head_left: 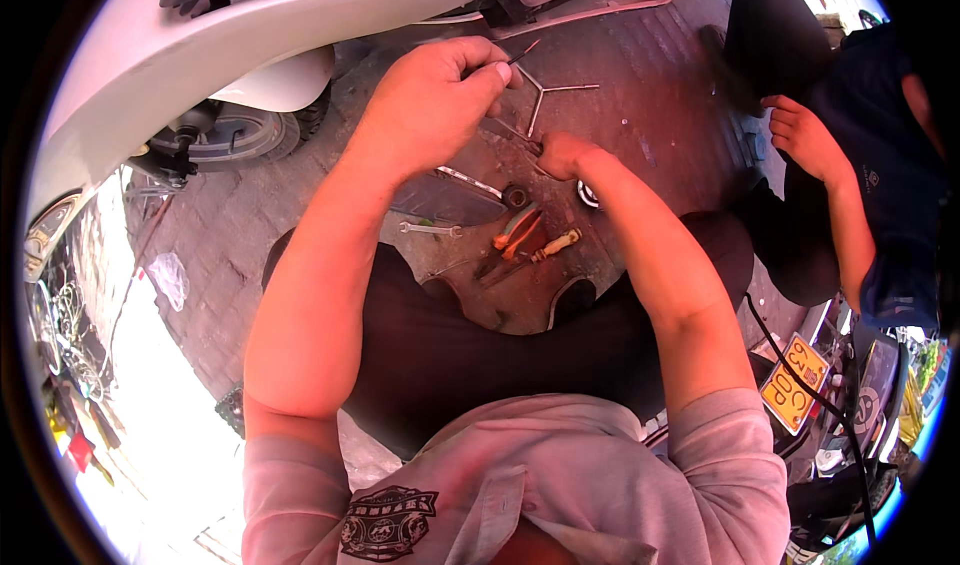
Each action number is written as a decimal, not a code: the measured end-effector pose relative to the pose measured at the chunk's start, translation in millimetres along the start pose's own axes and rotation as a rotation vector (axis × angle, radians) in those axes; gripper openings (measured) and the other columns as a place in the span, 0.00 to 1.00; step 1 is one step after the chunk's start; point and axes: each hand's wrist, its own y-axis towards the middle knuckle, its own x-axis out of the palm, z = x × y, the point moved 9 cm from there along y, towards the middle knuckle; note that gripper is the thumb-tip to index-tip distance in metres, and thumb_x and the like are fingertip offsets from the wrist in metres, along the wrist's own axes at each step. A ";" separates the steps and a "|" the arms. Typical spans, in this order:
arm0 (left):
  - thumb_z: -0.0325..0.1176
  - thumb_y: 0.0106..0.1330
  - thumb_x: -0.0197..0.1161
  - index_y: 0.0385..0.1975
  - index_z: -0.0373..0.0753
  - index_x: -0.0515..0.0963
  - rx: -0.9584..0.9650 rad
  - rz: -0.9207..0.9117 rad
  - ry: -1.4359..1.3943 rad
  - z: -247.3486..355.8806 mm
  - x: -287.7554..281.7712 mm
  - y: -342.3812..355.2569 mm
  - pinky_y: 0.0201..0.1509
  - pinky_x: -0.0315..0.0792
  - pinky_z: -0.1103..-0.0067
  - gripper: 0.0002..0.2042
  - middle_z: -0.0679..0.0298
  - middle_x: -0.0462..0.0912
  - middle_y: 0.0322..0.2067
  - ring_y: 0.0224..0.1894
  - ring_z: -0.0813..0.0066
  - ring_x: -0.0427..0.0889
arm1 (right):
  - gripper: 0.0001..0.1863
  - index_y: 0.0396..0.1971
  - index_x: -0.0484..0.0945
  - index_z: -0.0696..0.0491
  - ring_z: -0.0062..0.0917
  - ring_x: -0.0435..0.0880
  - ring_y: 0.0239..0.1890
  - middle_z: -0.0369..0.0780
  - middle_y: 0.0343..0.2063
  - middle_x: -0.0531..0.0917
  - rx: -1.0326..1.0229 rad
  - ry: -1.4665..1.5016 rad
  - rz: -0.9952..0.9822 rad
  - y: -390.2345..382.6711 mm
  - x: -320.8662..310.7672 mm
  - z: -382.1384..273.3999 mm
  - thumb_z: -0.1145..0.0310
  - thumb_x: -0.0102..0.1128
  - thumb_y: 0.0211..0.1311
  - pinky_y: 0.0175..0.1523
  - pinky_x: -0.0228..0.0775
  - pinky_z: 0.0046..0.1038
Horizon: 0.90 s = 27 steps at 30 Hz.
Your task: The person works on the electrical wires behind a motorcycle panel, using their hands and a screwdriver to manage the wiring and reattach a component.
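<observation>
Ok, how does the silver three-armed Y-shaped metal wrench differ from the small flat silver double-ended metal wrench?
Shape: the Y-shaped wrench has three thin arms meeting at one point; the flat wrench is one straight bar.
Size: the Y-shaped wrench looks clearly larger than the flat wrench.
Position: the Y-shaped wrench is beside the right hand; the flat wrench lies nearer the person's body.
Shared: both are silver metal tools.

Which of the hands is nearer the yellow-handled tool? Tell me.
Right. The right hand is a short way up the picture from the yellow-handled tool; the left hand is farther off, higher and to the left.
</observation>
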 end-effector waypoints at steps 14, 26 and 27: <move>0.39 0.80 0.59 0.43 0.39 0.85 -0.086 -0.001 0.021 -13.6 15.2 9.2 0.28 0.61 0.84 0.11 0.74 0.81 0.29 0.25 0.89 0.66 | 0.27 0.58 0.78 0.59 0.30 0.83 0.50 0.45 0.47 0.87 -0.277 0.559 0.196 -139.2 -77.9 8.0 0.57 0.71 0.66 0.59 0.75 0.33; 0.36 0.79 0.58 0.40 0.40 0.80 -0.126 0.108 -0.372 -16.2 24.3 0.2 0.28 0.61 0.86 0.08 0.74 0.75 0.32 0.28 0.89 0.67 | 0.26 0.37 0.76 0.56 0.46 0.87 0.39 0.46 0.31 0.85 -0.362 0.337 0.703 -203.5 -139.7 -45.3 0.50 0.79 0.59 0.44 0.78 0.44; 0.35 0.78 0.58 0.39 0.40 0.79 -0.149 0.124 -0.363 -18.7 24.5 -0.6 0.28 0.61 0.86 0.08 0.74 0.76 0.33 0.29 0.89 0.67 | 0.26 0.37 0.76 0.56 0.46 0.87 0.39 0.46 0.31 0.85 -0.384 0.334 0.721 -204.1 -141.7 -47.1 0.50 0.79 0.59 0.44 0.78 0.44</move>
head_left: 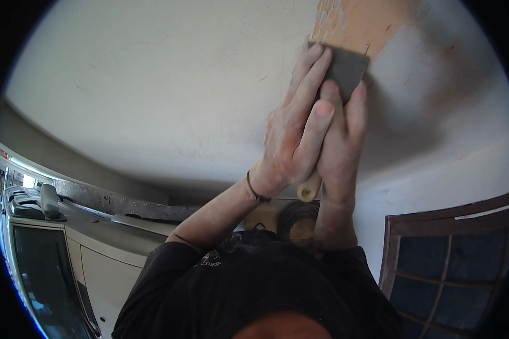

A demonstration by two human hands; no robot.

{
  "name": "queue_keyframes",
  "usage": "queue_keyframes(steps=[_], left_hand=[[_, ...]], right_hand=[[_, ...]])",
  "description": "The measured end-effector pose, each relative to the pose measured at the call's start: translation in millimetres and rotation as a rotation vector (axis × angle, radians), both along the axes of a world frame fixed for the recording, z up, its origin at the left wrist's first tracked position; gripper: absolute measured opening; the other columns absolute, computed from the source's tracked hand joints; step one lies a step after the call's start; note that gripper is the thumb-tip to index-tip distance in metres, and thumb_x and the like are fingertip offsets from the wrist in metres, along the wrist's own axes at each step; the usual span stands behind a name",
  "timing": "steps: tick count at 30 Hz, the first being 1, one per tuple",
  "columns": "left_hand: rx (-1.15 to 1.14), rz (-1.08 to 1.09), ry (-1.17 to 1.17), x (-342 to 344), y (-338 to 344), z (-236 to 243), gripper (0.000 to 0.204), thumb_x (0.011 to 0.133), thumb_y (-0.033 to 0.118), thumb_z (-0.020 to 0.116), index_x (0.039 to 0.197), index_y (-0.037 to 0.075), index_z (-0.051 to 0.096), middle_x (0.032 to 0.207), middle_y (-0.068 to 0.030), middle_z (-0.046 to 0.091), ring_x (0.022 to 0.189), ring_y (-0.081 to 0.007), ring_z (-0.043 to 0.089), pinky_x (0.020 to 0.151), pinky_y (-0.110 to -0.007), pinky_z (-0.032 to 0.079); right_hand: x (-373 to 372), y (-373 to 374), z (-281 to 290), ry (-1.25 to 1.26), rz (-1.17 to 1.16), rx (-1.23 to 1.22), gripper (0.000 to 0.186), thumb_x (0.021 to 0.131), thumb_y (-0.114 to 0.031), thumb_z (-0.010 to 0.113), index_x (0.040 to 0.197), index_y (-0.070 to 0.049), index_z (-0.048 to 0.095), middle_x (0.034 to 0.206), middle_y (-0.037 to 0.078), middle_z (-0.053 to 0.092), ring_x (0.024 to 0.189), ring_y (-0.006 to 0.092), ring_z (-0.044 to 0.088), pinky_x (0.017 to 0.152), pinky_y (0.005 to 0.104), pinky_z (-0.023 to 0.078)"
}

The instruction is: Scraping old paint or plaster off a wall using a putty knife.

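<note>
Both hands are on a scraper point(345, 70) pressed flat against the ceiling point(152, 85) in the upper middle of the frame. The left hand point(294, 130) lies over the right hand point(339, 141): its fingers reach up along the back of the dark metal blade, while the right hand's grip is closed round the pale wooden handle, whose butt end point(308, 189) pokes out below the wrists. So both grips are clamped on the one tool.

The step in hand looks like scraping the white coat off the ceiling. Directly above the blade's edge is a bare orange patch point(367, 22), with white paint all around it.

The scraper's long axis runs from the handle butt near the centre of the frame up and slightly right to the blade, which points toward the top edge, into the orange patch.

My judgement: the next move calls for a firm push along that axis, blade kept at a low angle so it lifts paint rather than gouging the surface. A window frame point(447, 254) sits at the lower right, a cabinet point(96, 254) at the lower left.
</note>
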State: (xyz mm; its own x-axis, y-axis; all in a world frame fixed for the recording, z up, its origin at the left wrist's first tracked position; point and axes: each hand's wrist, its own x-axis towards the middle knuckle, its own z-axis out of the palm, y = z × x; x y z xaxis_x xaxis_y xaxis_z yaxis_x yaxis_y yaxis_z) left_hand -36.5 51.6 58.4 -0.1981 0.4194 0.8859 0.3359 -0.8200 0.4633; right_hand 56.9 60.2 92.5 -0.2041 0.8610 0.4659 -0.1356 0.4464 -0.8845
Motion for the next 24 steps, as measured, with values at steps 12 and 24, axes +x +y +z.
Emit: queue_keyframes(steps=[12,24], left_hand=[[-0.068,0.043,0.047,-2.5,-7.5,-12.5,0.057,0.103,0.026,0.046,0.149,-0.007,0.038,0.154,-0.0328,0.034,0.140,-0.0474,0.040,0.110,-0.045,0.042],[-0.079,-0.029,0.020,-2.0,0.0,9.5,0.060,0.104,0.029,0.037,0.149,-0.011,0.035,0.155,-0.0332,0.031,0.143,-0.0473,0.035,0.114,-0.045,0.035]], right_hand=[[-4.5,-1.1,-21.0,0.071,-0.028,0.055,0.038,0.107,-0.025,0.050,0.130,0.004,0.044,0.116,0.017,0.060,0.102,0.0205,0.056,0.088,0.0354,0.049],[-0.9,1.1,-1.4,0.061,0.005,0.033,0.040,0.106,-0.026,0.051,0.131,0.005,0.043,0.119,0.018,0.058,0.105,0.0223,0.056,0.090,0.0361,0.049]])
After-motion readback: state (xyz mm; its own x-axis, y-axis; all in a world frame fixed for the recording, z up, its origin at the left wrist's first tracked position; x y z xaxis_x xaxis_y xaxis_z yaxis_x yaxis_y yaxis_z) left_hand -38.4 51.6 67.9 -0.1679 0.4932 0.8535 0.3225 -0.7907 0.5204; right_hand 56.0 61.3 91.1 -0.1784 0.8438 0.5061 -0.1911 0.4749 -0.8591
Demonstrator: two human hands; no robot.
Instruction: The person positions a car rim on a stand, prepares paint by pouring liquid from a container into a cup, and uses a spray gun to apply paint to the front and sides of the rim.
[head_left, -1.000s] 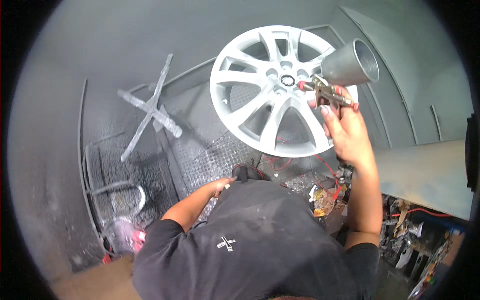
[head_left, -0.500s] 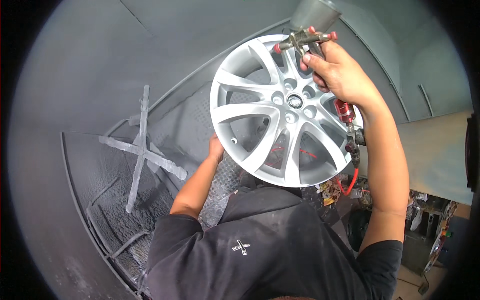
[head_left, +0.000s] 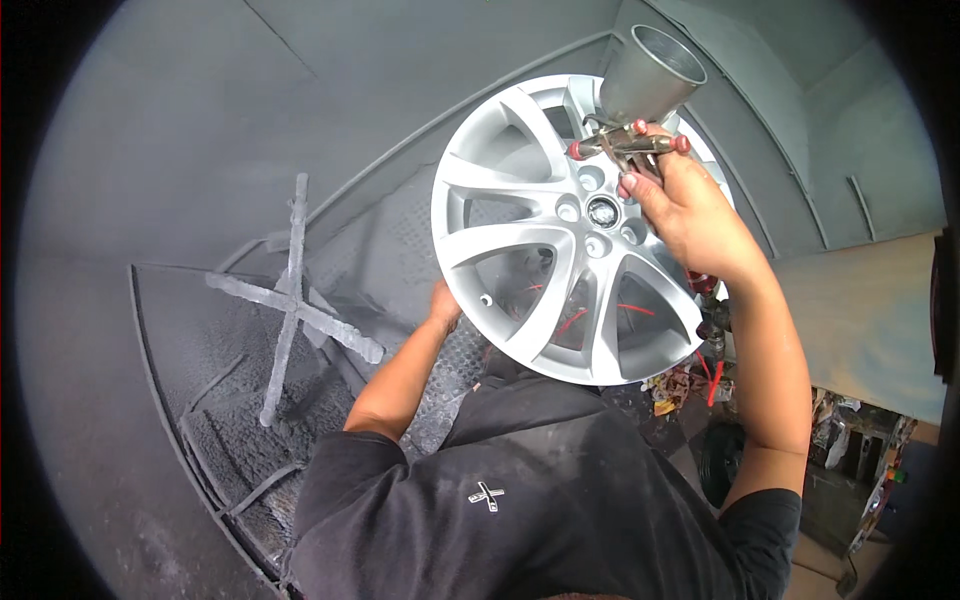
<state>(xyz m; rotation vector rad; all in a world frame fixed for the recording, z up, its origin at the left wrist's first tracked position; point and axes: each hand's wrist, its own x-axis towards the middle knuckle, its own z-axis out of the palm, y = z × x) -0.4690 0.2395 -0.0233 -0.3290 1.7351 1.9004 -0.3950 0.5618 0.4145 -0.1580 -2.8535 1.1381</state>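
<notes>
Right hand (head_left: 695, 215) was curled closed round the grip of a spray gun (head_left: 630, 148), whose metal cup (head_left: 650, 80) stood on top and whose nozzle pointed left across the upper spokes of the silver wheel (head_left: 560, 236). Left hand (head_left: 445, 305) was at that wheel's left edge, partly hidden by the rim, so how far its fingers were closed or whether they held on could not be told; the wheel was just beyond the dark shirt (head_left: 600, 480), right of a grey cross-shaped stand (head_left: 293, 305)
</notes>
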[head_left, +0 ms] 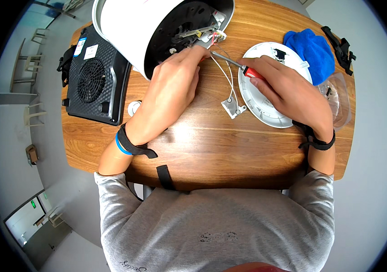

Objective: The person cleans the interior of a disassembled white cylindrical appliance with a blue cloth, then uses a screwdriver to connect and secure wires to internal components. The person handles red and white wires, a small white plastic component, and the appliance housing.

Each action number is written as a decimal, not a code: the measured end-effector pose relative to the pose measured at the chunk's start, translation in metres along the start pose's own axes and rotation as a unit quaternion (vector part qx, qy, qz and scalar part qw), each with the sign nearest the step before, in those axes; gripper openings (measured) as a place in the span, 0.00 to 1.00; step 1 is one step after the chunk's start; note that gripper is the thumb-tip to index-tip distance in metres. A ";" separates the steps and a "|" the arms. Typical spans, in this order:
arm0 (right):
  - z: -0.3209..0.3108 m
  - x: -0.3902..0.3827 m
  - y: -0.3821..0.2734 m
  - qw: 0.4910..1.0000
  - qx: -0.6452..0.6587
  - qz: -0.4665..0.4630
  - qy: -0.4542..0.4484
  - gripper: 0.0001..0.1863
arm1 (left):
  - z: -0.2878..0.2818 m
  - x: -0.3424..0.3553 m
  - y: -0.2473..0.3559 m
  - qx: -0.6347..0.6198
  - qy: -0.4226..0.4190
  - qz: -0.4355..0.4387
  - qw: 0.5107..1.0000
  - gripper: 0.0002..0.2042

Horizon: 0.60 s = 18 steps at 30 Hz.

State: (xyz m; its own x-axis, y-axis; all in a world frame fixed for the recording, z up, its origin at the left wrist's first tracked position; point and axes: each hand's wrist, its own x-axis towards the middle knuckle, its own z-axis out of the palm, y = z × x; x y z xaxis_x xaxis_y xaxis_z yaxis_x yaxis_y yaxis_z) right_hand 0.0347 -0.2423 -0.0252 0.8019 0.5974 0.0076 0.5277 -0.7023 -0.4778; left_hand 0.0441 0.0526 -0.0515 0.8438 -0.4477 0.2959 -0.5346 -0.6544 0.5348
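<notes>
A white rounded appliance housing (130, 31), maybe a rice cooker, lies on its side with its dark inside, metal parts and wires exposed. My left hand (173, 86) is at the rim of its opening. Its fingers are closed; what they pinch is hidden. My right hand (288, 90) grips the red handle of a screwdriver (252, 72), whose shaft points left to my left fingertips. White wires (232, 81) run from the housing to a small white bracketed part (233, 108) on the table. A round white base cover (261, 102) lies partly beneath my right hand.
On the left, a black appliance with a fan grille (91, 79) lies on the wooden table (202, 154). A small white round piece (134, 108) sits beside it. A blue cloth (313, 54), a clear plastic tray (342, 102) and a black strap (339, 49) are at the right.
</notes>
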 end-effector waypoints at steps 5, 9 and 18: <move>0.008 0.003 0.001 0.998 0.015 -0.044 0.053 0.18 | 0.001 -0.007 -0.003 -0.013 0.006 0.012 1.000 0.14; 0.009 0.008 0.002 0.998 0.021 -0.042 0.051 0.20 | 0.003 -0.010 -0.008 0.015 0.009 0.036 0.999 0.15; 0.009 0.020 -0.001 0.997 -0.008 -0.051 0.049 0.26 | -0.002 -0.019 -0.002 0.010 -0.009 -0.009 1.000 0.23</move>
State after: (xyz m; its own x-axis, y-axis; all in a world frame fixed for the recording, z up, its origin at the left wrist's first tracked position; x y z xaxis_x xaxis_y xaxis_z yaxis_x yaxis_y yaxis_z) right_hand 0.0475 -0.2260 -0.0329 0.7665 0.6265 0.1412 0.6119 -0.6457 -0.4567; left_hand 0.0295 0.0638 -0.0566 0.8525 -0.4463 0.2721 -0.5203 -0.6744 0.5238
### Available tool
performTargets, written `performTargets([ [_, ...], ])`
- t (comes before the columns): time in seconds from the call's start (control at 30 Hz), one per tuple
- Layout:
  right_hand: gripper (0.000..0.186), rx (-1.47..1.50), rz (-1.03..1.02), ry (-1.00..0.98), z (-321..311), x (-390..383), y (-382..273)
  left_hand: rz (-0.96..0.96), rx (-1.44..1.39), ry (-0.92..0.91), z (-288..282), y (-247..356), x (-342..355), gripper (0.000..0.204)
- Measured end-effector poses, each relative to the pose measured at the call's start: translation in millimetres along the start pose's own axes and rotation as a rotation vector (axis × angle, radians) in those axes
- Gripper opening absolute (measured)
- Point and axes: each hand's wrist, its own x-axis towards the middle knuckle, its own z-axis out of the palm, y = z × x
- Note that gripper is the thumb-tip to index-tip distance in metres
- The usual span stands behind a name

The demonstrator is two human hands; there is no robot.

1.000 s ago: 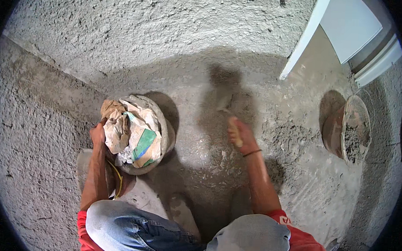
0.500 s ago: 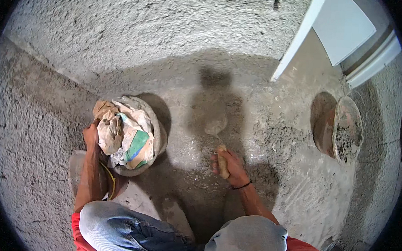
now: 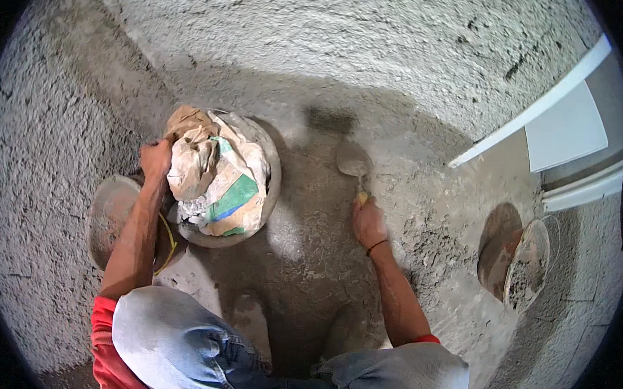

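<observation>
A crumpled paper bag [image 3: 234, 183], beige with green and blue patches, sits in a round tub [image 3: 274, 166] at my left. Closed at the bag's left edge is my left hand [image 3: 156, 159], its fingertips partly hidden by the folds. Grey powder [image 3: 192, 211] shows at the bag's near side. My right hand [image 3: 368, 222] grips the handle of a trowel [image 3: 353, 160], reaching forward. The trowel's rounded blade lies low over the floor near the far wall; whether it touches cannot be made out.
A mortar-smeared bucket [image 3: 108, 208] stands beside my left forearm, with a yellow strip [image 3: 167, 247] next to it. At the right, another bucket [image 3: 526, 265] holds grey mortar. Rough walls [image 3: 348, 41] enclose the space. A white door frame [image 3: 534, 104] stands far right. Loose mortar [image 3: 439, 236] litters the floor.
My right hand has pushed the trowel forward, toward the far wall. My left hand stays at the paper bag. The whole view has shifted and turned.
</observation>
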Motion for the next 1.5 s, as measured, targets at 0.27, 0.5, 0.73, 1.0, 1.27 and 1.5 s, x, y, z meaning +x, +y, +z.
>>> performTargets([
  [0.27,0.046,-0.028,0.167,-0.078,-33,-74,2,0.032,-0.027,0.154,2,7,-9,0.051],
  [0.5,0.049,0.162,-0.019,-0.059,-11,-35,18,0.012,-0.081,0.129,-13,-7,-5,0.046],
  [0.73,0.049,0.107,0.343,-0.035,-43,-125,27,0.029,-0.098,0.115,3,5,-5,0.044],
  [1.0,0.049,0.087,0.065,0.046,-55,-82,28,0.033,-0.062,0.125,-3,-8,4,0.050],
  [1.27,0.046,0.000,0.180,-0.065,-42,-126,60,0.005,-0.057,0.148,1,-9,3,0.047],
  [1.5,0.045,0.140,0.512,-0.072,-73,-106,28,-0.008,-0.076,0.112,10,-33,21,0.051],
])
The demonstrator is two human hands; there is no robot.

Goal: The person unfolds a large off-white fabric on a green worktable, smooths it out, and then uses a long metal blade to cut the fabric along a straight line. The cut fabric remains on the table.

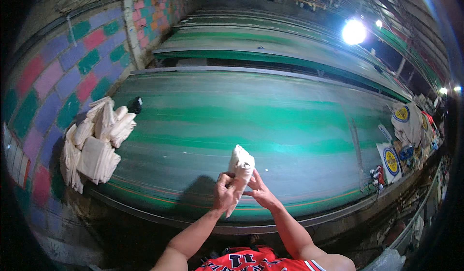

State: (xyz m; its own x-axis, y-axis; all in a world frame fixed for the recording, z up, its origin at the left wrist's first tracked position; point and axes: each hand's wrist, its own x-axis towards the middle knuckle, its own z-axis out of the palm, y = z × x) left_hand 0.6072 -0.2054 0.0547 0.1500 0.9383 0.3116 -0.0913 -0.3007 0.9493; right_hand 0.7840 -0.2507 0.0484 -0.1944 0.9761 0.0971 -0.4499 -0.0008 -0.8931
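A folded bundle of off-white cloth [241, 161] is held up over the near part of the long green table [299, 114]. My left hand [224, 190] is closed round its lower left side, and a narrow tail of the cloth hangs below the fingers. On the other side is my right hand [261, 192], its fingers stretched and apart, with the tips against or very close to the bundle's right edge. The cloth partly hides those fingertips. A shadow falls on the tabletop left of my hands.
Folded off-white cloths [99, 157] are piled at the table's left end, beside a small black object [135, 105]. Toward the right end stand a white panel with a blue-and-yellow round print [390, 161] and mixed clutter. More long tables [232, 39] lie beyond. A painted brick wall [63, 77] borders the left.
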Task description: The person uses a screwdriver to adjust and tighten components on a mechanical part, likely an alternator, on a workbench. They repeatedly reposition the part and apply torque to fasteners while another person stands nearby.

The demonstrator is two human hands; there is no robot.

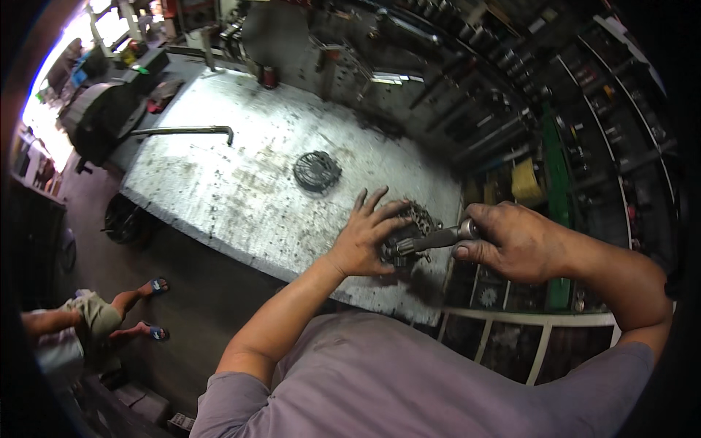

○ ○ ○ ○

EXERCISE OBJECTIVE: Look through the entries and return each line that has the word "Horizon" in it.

REPLY TO THE EXERCISE:
Horizon: 0.90 s = 27 steps at 30 Hz.
Horizon: 0.60 s = 18 steps at 30 Hz.

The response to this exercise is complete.